Les deux plus jeunes garçons sortirent la tête de sous la table où ils se bagarraient sans grande conviction.

« L’est rendue au verger, dit Gulta. Une fois d’plus.

— Allez la chercher, alors, et mettez-vous en route !

— Mais il fait froid !

— Il va retomber de la neige !

— Y a qu’un kilomètre et demi d’ici chez Mémé et la route est bien dégagée. Et puis, c’est pas vous qui demandiez à sortir quand on a eu la première neige ? Allez, filez et revenez pas tant que vous serez pas de meilleure humeur. »
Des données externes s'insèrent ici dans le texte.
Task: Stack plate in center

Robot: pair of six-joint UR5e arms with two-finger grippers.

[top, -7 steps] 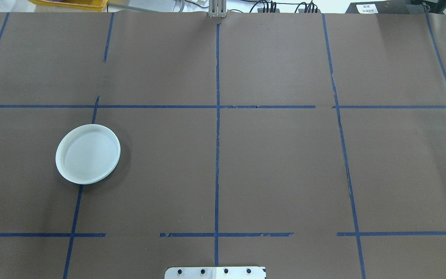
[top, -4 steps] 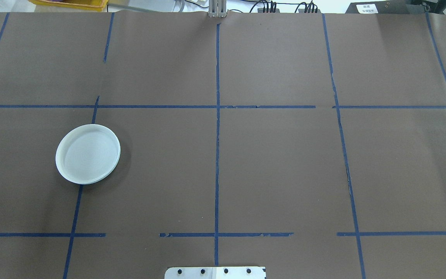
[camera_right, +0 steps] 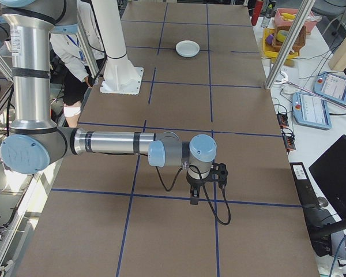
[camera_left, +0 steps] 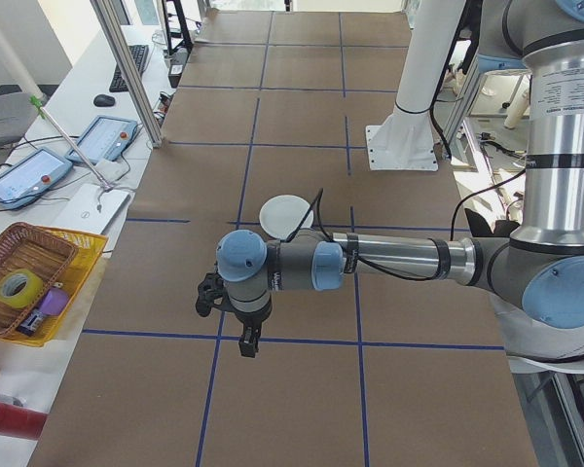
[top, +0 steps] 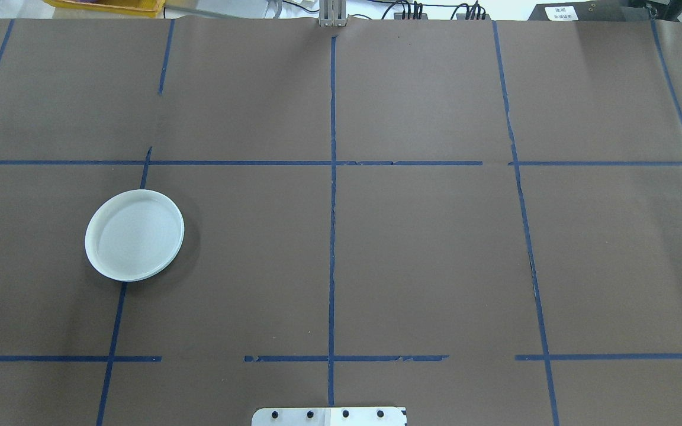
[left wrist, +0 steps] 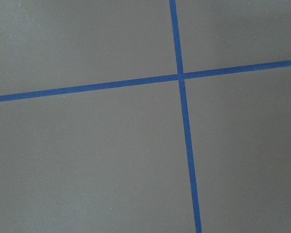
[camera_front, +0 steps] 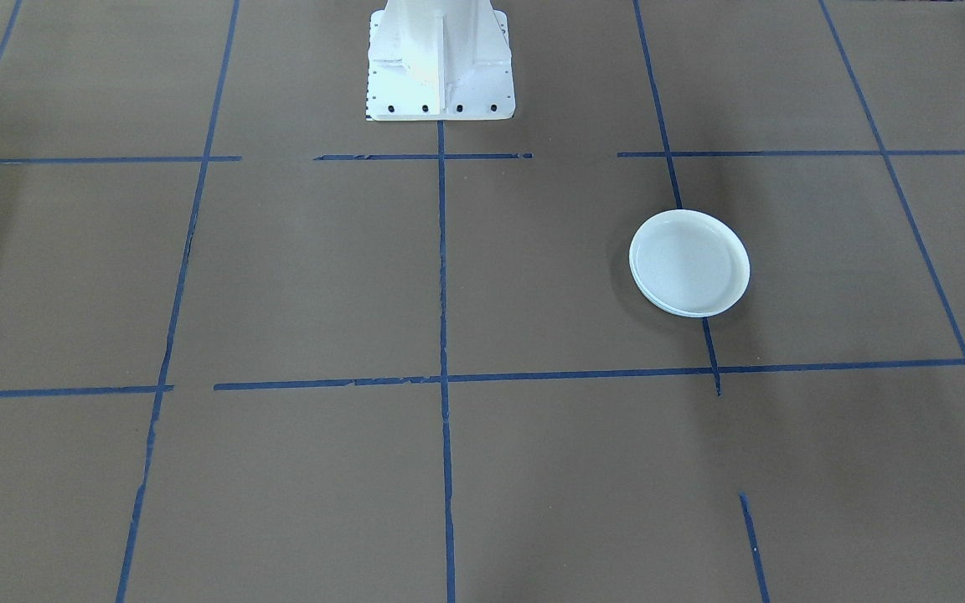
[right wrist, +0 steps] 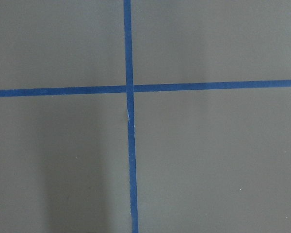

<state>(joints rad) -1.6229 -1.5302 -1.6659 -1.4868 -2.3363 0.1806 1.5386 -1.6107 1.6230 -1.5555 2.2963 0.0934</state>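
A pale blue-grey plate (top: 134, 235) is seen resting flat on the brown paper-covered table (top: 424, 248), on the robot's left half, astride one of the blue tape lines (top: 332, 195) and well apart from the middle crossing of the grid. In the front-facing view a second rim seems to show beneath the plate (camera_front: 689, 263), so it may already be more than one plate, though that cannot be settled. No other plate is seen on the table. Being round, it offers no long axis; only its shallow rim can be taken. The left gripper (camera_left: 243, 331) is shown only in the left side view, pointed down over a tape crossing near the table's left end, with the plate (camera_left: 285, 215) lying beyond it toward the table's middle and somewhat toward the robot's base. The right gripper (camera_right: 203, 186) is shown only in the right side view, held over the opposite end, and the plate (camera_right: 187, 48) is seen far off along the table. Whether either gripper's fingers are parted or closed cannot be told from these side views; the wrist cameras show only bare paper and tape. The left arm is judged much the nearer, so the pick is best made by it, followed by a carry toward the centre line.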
Ils trouvèrent Esk assise sur une fourche du grand pommier. Les garçons ne l’aimaient pas beaucoup, cet arbre-là. D’abord, il était tellement couvert de gui qu’il paraissait vert même en plein hiver, ensuite il donnait de petits fruits, un jour aigres à vous retourner l’estomac, le lendemain pourris et infestés de guêpes, et sous son air facile à escalader il avait la manie de casser ses petites branches et de déloger les pieds aux mauvais moments. Cern avait une fois juré qu’une branche s’était tordue rien que pour le faire tomber. Mais le pommier tolérait Esk qui allait régulièrement s’y asseoir quand elle était contrariée, qu’elle en avait marre ou simplement envie d’être seule, et les garçons sentaient que le droit de tout frère à gentiment torturer sa sœur s’arrêtait au pied de l’arbre. Aussi lui lancèrent-ils une boule de neige. Qui passa à côté.

« On va voir la vieille Ciredutemps.

— Mais t’es pas forcée de venir.

— Parce que tu nous ralentirais et puis tu pleurnicherais, sûrement. »

Esk laissa tomber sur eux un regard grave. Elle ne pleurait pas beaucoup, ça n’avançait jamais à grand-chose, estimait-elle.

« Si vous voulez pas de moi, alors je viens », dit-elle. Ce genre de réponse passe pour de la logique entre frères et sœurs.